● Instructions to follow:
Repeat the lines below exactly as written, please, from the line with "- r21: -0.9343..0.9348" to the line with "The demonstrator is", both lines included, and no others.

● Dataset content:

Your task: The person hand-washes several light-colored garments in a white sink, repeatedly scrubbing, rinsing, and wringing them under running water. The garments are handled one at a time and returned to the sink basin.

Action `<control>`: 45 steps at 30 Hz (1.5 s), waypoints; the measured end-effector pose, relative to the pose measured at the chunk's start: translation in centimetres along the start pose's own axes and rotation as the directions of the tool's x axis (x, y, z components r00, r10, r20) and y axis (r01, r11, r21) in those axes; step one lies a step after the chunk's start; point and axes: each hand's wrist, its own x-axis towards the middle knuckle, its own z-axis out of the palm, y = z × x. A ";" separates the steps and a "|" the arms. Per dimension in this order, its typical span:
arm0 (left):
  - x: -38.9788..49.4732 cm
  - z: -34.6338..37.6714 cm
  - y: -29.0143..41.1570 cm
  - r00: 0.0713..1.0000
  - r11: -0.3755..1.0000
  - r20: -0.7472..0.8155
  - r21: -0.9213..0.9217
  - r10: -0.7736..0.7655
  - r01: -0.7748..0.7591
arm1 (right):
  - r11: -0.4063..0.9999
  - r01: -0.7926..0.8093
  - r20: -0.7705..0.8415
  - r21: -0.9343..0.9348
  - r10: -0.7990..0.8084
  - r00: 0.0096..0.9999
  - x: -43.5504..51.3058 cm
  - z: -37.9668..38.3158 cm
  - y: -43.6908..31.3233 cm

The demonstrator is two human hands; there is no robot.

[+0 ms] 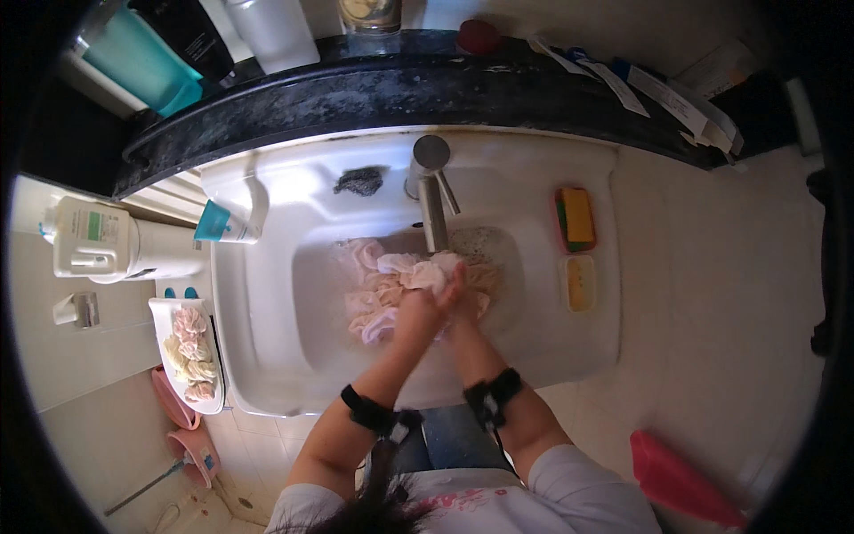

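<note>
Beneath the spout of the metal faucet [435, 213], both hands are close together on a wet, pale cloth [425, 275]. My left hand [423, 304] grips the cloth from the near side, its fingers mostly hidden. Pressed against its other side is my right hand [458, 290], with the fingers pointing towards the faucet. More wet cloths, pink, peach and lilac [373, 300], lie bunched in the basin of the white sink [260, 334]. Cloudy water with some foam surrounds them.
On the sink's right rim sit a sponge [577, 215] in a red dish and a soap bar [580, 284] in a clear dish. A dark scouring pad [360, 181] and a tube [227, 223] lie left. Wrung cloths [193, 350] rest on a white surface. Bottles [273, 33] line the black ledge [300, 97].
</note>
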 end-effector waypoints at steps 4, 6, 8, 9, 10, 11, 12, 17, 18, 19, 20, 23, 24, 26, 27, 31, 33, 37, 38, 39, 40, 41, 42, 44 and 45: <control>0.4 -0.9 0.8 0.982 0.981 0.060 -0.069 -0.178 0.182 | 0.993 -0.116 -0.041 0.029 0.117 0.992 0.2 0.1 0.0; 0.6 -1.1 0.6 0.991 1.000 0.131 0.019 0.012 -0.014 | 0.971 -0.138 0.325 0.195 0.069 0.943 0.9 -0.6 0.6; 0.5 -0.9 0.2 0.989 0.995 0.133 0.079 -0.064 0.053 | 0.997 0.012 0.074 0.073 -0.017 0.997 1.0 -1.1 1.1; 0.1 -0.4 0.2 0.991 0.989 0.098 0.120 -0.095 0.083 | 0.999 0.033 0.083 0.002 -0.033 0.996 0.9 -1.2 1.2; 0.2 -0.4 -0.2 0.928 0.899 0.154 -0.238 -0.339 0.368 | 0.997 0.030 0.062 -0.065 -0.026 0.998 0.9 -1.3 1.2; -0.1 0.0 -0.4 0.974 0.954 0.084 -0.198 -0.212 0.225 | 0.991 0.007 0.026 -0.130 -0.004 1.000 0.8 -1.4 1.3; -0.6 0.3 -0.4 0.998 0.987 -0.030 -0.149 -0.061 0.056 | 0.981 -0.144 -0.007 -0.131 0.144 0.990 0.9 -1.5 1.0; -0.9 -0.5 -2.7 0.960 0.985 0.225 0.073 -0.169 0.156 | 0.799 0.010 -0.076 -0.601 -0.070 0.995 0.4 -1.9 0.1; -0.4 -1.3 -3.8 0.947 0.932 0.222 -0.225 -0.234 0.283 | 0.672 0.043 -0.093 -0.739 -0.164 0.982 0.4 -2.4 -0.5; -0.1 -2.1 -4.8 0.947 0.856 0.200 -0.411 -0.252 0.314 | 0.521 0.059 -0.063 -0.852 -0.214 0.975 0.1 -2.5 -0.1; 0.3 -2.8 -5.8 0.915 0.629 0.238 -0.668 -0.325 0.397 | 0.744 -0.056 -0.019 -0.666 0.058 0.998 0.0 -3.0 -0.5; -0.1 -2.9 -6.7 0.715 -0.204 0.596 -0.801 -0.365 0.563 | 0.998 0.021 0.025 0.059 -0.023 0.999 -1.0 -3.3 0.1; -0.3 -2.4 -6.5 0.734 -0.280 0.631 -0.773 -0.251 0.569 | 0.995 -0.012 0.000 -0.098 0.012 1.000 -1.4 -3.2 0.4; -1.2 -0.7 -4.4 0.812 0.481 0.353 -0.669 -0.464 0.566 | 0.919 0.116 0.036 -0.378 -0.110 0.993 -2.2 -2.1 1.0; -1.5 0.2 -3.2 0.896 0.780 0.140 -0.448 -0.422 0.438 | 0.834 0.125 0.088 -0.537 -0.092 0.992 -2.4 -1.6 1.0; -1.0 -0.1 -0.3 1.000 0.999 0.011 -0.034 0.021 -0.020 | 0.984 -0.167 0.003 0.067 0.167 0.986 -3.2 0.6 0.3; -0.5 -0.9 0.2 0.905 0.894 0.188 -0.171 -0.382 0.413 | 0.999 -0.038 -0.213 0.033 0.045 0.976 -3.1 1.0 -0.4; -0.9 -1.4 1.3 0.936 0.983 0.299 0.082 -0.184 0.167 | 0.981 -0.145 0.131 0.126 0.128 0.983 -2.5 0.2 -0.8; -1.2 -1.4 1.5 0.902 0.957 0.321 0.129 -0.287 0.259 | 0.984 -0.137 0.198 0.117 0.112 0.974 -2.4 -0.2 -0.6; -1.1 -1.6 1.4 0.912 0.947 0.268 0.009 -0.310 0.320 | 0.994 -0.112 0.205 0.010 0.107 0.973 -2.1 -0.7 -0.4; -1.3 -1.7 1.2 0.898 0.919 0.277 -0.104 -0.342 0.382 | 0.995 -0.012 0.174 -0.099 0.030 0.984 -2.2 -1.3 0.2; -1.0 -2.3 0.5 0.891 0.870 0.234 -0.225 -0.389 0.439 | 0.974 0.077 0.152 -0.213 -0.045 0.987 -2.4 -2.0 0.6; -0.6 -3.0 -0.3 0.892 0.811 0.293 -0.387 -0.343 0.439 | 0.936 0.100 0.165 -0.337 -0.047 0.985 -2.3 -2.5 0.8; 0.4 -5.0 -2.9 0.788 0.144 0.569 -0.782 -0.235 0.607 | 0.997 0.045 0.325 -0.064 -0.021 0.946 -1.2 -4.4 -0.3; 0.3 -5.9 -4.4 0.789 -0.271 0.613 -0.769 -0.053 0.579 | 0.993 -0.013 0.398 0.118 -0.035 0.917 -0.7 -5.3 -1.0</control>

● Your solution:
  - r21: -0.9343..0.9348
  - r10: -0.7990..0.8084
  - r00: 0.0096..0.9999
  - x: -43.5504..51.3058 cm
  - z: -37.9668..38.3158 cm
  - y: -43.6908..31.3233 cm

The demonstrator is two human hands; there is no robot.

The response is now complete.